§ WHAT YOU SHOULD DO: From the first line to the last, restate the material word for word; pictures stay out.

§ INFORMATION SUPPLIED:
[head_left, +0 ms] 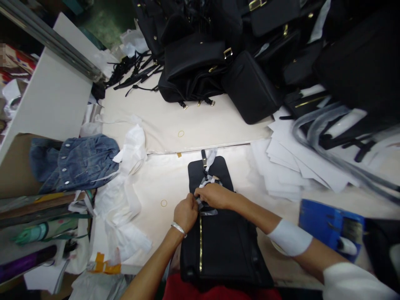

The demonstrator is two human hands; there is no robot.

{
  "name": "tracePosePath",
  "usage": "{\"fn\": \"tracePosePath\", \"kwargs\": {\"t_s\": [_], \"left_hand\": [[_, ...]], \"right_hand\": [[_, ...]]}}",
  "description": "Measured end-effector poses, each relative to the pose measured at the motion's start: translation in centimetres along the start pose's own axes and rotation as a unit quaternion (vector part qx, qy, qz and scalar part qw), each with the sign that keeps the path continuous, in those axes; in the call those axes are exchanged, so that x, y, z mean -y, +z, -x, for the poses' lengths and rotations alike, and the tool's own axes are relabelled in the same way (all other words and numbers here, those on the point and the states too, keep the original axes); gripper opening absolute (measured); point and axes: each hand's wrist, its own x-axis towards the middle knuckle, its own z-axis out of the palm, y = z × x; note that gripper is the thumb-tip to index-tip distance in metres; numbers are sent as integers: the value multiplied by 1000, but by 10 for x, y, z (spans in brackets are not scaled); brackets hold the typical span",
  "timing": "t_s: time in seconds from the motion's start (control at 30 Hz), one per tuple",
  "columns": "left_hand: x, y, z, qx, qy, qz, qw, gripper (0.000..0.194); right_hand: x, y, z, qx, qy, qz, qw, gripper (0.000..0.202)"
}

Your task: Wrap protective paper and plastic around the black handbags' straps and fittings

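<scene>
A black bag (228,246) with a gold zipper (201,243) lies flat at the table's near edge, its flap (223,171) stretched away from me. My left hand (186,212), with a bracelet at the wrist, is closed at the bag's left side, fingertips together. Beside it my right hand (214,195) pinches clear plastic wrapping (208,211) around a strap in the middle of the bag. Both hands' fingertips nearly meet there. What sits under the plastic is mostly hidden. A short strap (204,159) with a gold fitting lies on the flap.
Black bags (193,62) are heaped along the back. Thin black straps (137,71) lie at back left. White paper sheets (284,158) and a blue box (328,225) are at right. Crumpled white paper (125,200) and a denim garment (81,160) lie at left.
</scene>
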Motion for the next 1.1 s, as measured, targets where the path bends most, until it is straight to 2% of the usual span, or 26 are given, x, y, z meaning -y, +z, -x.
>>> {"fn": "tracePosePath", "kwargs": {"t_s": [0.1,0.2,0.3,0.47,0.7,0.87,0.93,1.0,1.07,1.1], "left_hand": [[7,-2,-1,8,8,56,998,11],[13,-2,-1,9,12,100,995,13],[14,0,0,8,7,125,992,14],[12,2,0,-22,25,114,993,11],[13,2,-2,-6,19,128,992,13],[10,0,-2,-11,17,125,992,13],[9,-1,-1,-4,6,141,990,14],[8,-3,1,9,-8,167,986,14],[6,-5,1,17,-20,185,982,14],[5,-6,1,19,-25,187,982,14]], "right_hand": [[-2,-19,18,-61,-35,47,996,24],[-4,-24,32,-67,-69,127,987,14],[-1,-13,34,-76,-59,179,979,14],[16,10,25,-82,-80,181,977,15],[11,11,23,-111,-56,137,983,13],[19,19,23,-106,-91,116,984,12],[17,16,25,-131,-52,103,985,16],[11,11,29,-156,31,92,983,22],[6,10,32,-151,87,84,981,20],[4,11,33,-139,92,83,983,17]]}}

§ ANSWER BOX:
[head_left, +0 ms] 

The demonstrator is two human hands; there is no robot.

{
  "name": "tracePosePath",
  "usage": "{\"fn\": \"tracePosePath\", \"kwargs\": {\"t_s\": [_], \"left_hand\": [[_, ...]], \"right_hand\": [[_, ...]]}}",
  "description": "Measured end-effector poses, each relative to the pose measured at the motion's start: translation in centimetres along the start pose's own axes and rotation as a unit quaternion (vector part qx, qy, qz and scalar part qw), each with the sign that keeps the path continuous, in those axes; in the call those axes are exchanged, so that x, y, z mean -y, +z, -x, for the poses' lengths and rotations alike, and the tool's own axes are relabelled in the same way (all other words and numbers here, those on the point and the states too, keep the original axes); gripper opening absolute (measured); point and axes: each hand's wrist, its own x-axis towards the middle knuckle, its own z-axis out of the palm, y = z × x; note that gripper is the thumb-tip to index-tip distance in metres; numbers are sent as integers: the value multiplied by 1000, but by 10 for x, y, z (spans in brackets are not scaled); brackets hold the typical span",
  "timing": "t_s: time in seconds from the motion's start (control at 30 Hz), one per tuple",
  "columns": "left_hand: x, y, z, qx, qy, qz, qw, gripper (0.000..0.194); right_hand: x, y, z, qx, qy, qz, qw, gripper (0.000..0.202)"
}

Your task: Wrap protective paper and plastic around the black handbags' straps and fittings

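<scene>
A black bag (228,246) with a gold zipper (201,243) lies flat at the table's near edge, its flap (223,171) stretched away from me. My left hand (186,212), with a bracelet at the wrist, is closed at the bag's left side, fingertips together. Beside it my right hand (214,195) pinches clear plastic wrapping (208,211) around a strap in the middle of the bag. Both hands' fingertips nearly meet there. What sits under the plastic is mostly hidden. A short strap (204,159) with a gold fitting lies on the flap.
Black bags (193,62) are heaped along the back. Thin black straps (137,71) lie at back left. White paper sheets (284,158) and a blue box (328,225) are at right. Crumpled white paper (125,200) and a denim garment (81,160) lie at left.
</scene>
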Motion for the next 1.1 s, as measured, targets where the path bends most, until it is straight to 2% of the usual span, or 26 are given, x, y, z meaning -y, +z, -x.
>>> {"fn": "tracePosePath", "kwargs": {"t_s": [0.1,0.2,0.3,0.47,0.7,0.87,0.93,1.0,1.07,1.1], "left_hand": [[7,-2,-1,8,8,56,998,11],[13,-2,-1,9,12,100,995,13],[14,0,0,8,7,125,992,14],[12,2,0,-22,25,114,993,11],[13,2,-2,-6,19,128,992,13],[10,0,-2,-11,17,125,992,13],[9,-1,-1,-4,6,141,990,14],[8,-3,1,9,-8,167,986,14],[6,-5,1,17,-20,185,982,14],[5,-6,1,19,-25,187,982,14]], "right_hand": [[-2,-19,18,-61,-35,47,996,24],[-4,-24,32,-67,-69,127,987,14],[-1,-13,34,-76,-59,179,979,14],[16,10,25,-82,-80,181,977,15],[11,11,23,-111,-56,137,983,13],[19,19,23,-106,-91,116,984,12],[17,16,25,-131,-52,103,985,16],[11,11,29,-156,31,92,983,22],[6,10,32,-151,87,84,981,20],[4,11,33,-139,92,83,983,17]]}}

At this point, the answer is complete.